- [Requirement]:
Copy the following data exactly and drop the pictures.
◆ ◆ ◆ ◆ ◆
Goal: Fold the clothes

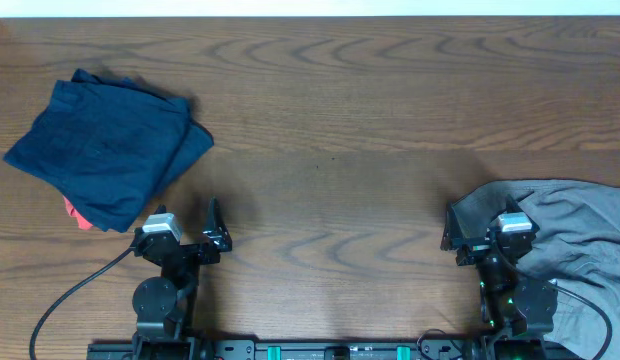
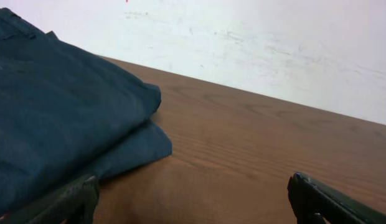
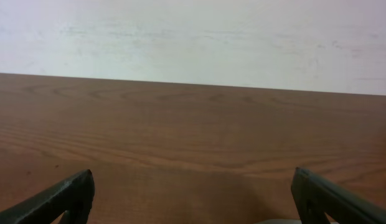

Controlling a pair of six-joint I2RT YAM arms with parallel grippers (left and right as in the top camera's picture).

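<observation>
Two risks stand out from here. First, the grey shorts [image 1: 580, 240] lie in a crumpled heap at the right end of the bench [image 1: 330, 110], bunched against the right arm and running out of the overhead view. A pinch into that heap would likely take several layers or a mere wrinkle; the cloth could then drag or wrap on the arm rather than spread flat. Second, the left jaws sit just beside the lower corner of the dark navy garment [image 1: 105, 150], with a small red-orange scrap [image 1: 78, 216] peeping from under it; a careless sweep on that side could catch the wrong cloth.

Both pairs of jaws stand wide apart and hold nothing; each wrist view shows its two fingertips in the lower corners with nothing gripped between them. The right jaws are at the left edge of the shorts, pointing away over bare bench; a grey sliver at the bottom of the right wrist view may be the hem, though it is too slight to be sure. The left jaws are well apart from the shorts, toward the bench's other end.
</observation>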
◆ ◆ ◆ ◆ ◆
- [Solution to this task]:
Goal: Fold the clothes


Controlling a pair of six-joint I2RT YAM arms with parallel grippers (left and right as in the top camera's picture).

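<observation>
Two risks stand out from here. First, the grey shorts [image 1: 580, 240] lie in a crumpled heap at the right end of the bench [image 1: 330, 110], bunched against the right arm and running out of the overhead view. A pinch into that heap would likely take several layers or a mere wrinkle; the cloth could then drag or wrap on the arm rather than spread flat. Second, the left jaws sit just beside the lower corner of the dark navy garment [image 1: 105, 150], with a small red-orange scrap [image 1: 78, 216] peeping from under it; a careless sweep on that side could catch the wrong cloth.

Both pairs of jaws stand wide apart and hold nothing; each wrist view shows its two fingertips in the lower corners with nothing gripped between them. The right jaws are at the left edge of the shorts, pointing away over bare bench; a grey sliver at the bottom of the right wrist view may be the hem, though it is too slight to be sure. The left jaws are well apart from the shorts, toward the bench's other end.
</observation>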

This answer requires nothing further.